Face à la presse ce mardi, Ousmane Sonko a mis en lumière de profondes divergences avec le président Bassirou Diomaye Faye, ciblant tout particulièrement la gestion de la dette publique et la reddition des comptes. En réplique sur la Rfi ce mercredi, Aminata Touré, coordinatrice de la coalition Diomaye Président, s'est employée à apaiser les esprits. Selon elle, les récentes frictions politiques ne présagent en rien un renoncement aux réformes promises ni un abandon des engagements de gouvernance pris devant les Sénégalais. « La reddition des comptes ne doit pas devenir un règlement de comptes », a-t-elle d'emblée clarifié.

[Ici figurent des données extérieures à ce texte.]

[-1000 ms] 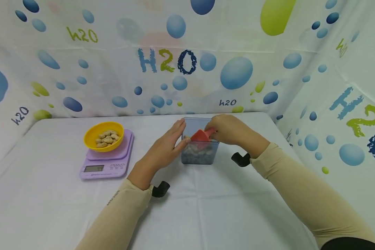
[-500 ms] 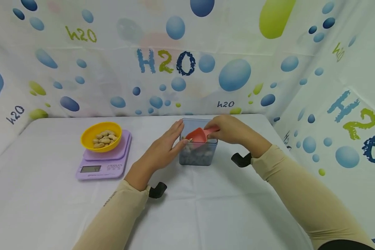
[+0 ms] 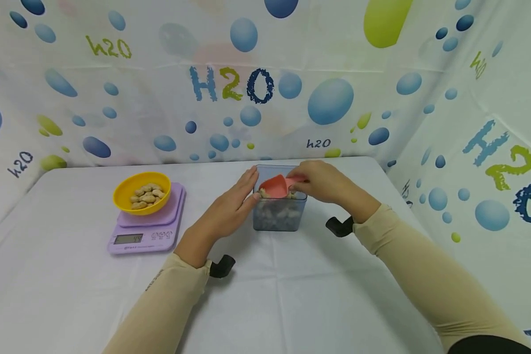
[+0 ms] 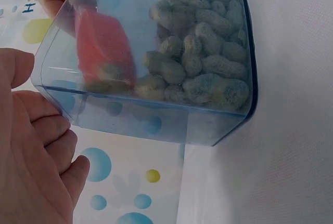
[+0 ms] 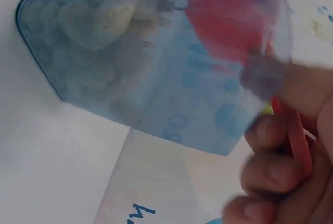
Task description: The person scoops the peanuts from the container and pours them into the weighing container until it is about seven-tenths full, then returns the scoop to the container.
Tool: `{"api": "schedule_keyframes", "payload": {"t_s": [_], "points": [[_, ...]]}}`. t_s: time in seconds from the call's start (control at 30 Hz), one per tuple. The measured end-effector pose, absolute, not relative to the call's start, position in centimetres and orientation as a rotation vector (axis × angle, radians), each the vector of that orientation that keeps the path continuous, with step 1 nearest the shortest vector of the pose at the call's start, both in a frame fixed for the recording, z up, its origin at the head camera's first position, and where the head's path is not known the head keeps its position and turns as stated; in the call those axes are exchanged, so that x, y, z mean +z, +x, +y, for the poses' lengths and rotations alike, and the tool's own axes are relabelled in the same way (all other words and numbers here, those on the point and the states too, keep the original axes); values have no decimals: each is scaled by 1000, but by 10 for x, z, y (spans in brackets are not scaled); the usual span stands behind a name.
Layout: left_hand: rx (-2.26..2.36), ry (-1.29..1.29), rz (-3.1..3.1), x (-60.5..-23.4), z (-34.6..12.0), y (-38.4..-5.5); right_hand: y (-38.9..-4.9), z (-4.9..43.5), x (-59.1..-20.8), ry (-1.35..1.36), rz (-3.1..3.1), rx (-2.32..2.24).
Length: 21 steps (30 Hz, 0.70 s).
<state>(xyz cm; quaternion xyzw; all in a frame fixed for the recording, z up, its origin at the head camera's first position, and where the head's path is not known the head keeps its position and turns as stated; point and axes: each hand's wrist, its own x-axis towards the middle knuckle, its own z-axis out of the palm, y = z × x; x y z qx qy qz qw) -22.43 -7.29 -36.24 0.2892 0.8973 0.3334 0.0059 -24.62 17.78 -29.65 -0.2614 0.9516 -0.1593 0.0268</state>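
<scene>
A clear bluish plastic container (image 3: 279, 216) stands on the table with unshelled peanuts (image 4: 208, 52) filling its lower part. My right hand (image 3: 320, 182) grips the handle of a red scoop (image 3: 274, 187), whose bowl is inside the container near the top. Through the wall, the left wrist view shows a peanut or so at the scoop's lower edge. My left hand (image 3: 223, 211) rests against the container's left side at the rim, fingers extended. In the right wrist view the fingers curl round the red handle (image 5: 297, 141).
A purple kitchen scale (image 3: 159, 236) stands to the left, its display lit. On it sits a yellow bowl (image 3: 120, 196) holding several peanuts (image 3: 146, 197). A white curtain (image 3: 159, 98) printed with bubbles hangs behind the table. The white tablecloth (image 3: 256, 305) spreads in front.
The scoop has risen slightly and shifted left inside the container, its bowl tilting more level. The left hand stays at the container's side. The head view has shifted a little.
</scene>
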Motion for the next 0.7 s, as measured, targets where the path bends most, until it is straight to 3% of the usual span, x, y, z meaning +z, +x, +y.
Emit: {"api": "schedule_keyframes", "payload": {"t_s": [0.7], "points": [[1077,909,2798,-362,-74,-223,-236,182,-310,-668,2904,-746]]}}
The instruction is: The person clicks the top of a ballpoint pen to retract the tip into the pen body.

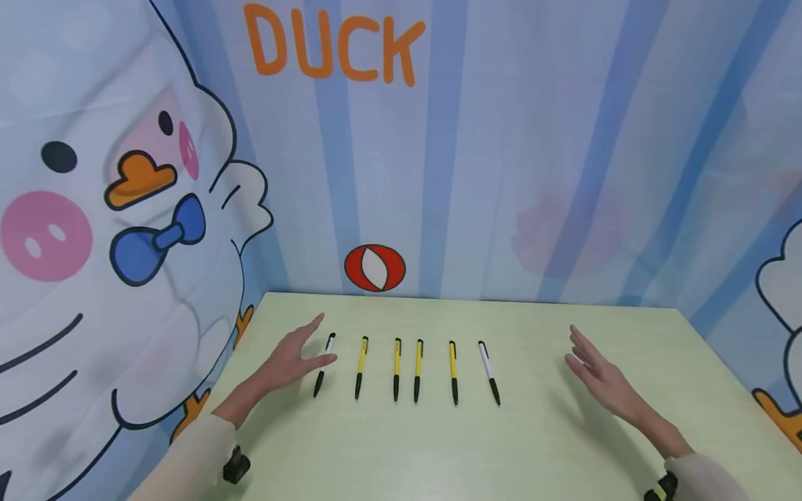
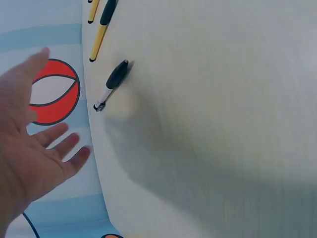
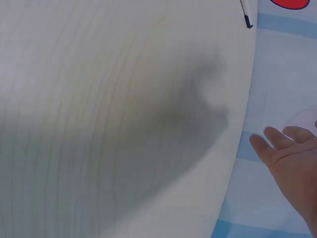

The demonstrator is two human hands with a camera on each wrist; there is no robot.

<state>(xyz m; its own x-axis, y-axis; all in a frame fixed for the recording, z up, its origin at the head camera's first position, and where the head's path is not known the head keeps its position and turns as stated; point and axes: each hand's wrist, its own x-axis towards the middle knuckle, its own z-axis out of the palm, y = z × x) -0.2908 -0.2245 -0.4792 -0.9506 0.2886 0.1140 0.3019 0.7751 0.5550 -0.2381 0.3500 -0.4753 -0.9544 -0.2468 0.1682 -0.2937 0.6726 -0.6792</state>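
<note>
A row of pens lies on the pale table (image 1: 401,452), tips toward me. At its left end is a white pen with a black grip (image 1: 319,383), partly covered by the thumb of my left hand (image 1: 288,360). That hand hovers over it with fingers spread and holds nothing, as the left wrist view also shows. Several yellow pens (image 1: 361,365) with black grips fill the middle. Another white pen (image 1: 486,362) lies slanted at the right end. My right hand (image 1: 601,379) is in the air well right of the row, fingers extended, holding nothing.
Behind the table hangs a striped blue cloth (image 1: 482,153) with a printed duck (image 1: 156,334) at left, orange lettering (image 1: 360,49) and a red-and-white ball (image 1: 391,268). The table's back edge runs just beyond the pens. Black wrist devices (image 1: 235,466) sit at both cuffs.
</note>
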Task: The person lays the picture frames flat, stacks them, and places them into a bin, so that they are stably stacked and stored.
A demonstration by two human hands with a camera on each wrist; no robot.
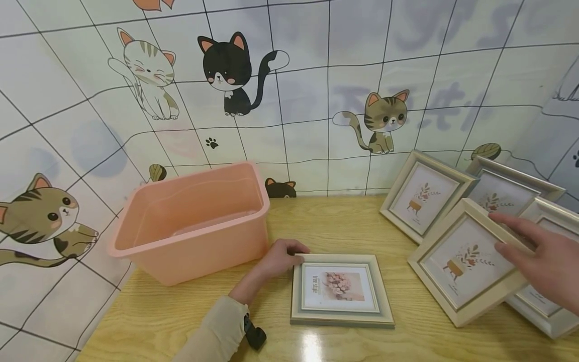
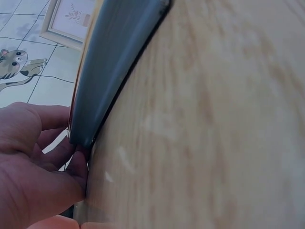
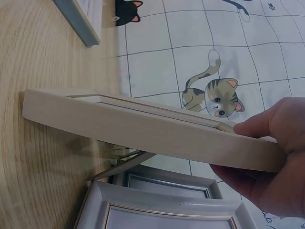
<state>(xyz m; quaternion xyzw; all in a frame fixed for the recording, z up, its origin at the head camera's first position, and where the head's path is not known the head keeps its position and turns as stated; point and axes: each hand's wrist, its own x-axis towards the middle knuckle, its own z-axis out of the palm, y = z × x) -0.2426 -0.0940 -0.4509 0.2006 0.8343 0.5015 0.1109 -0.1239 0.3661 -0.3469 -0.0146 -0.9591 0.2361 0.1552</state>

Le leader de Pastef a notamment exprimé ses craintes de voir le chef de l'État freiner la cadence et opter pour une méthode plus concernant les audits de la gestion publique. À ces inquiétudes, Mimi Touré oppose une autre lecture de la situation : « Pourquoi dire que c'est la fin de la reddition des comptes ? Peut-être que c'est au contraire le début d'une reddition des comptes conforme à l'indépendance de la justice ».

Pour l'ancienne ministre de la Justice, il s'avère primordial de ne pas confondre l'action judiciaire et les rivalités partisanes. « La reddition des comptes ne veut pas dire règlement de comptes. Ce sont deux choses différentes ». Elle rappelle ainsi que les motivations politiques doivent s'effacer devant la rigueur du droit : « Vous pouvez avoir un adversaire politique que vous n'aimez pas et que vous souhaiteriez voir disparaître de la scène politique. Cela ne suffit pas pour qu'un juge le condamne ». « Le président est plus que jamais pour la reddition des comptes, mais pas pour le règlement de comptes » a-t-elle affirmé.